La raccolta della castagna ha rappresentato per decenni una insostituibile e
provvidenziale risorsa e una buona "canniccia" era senz'altro una garanzia
di sicurezza per l'avvenire. Significava pane assicurato per la famiglia.
Niente andava perduto e le castagne più piccole servivano da pasto per i
maiali. L'uso della castagna nella cucina familiare quotidiana è stata
continua e molteplice, il suo alto valore nutritivo e l'adattabilità ad
essere consumata in vari modi, anche sotto forma di farina, ha fatto si che
si sviluppassero una varietà notevole di modi di poterla gustare oltre ai
più conosciuti: bollita e arrosto. Intorno alla castagna si sono sviluppati
negli anni numerosi proverbi, esempio: gennaio secco, castagno ogni ceppo
(questo perché già da gennaio si presenta l'esito della raccolta, se gennaio
è secco e freddo si auspica un auspica un buon raccolto), per Santa Maria la
castagna cria ecc. Ma si sono sviluppate anche storie e sonetti. "era buona
e saporita se ci crede ancor mi tocca di leccarmene le dita per sentir dolce
in bocca.". Oppure "Quanti necci e farina e polente , e castagnaccio, se ne
fan certe pappate da pigliare il calcinaccio…".
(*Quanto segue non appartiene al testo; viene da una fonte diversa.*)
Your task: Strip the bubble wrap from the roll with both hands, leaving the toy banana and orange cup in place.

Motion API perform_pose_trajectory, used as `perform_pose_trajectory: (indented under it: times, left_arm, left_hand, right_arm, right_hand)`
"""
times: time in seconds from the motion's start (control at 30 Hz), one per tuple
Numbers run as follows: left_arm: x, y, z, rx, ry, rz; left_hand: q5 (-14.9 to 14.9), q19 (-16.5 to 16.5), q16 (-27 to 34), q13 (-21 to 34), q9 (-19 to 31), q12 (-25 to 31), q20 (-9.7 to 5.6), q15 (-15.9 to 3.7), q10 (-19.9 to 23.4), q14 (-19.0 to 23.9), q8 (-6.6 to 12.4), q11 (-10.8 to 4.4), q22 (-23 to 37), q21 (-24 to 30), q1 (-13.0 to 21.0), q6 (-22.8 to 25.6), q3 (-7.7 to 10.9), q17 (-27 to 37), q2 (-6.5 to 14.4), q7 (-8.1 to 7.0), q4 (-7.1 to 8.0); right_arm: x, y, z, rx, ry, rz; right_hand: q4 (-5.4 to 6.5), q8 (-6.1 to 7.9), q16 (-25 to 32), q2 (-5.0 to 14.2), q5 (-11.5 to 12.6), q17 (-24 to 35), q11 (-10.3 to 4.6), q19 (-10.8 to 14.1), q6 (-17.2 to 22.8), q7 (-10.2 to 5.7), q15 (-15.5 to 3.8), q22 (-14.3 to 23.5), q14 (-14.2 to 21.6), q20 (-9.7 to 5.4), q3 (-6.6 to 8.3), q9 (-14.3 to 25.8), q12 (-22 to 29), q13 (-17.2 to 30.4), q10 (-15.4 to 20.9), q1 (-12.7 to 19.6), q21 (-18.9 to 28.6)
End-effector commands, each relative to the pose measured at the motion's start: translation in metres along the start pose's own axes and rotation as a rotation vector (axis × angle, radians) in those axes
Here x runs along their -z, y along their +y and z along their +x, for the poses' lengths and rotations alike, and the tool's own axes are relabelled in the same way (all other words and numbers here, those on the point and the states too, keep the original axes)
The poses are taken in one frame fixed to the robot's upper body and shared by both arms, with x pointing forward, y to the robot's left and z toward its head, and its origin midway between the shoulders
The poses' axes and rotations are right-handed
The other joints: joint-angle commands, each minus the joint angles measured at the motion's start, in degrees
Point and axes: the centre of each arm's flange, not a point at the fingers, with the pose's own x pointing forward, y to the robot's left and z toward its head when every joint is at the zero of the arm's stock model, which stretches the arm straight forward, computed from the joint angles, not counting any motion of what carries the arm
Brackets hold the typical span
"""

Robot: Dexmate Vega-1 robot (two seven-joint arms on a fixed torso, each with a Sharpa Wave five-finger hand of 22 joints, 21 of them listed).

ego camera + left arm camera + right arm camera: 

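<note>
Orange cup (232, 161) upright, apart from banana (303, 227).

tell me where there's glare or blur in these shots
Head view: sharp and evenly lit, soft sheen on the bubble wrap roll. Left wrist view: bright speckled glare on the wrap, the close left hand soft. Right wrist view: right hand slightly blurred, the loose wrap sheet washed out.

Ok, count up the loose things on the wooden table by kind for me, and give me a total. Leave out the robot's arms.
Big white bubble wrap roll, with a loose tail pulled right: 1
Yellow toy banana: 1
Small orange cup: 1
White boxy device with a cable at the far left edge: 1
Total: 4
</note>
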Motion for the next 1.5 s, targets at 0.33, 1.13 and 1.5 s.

E così continuando . " Allora i necci si facevan coi testi - raccontano
alcuni anziani - una metà venivano mangiati - schietti -, vale a dire, così
com'erano, l'altra con un pezzo di frittata. Quelli erano i nostri alimenti:
polenta, castagnacci e farinata la sera poi quando s'era cenato s'andava
tutti a veglia nel metato". Molte sono anche le rievocazioni storiche legate
alla coltivazione e al consumo della castagna e a questo propositiva detto
che alla castagna è legata la tradizione delle sagre. La prima "Sagra della
Polenta Dolce" risale al XVI secolo quando Vernio, in Val di Bisenzio, fu
saccheggiata dai lanzichenecchi, truppe straniere che scendevano dal nord
per andare a combattere la repubblica fiorentina. Il popolo fu messo alla
fame ed il Conte Bardi, il cui castello era ben munito di scorte, nel vedere
tanti stenti, decise di fare una distribuzione pubblica di polenta dolce,
con aringhe e baccalà, nel primo giorno delle Ceneri.
E ancora oggi, a distanza di secoli, fra le più importanti feste
tradizionali dell'alto Val Bisenzio c'è proprio questa festa della prima
domenica di Quaresima. Manifestazioni e sagre si sono estese da allora
sull'intero territorio montano, e numerose testimonianze vivono ancora sulla
montagna pistoiese collegandosi alle altre tipicità gastronomiche.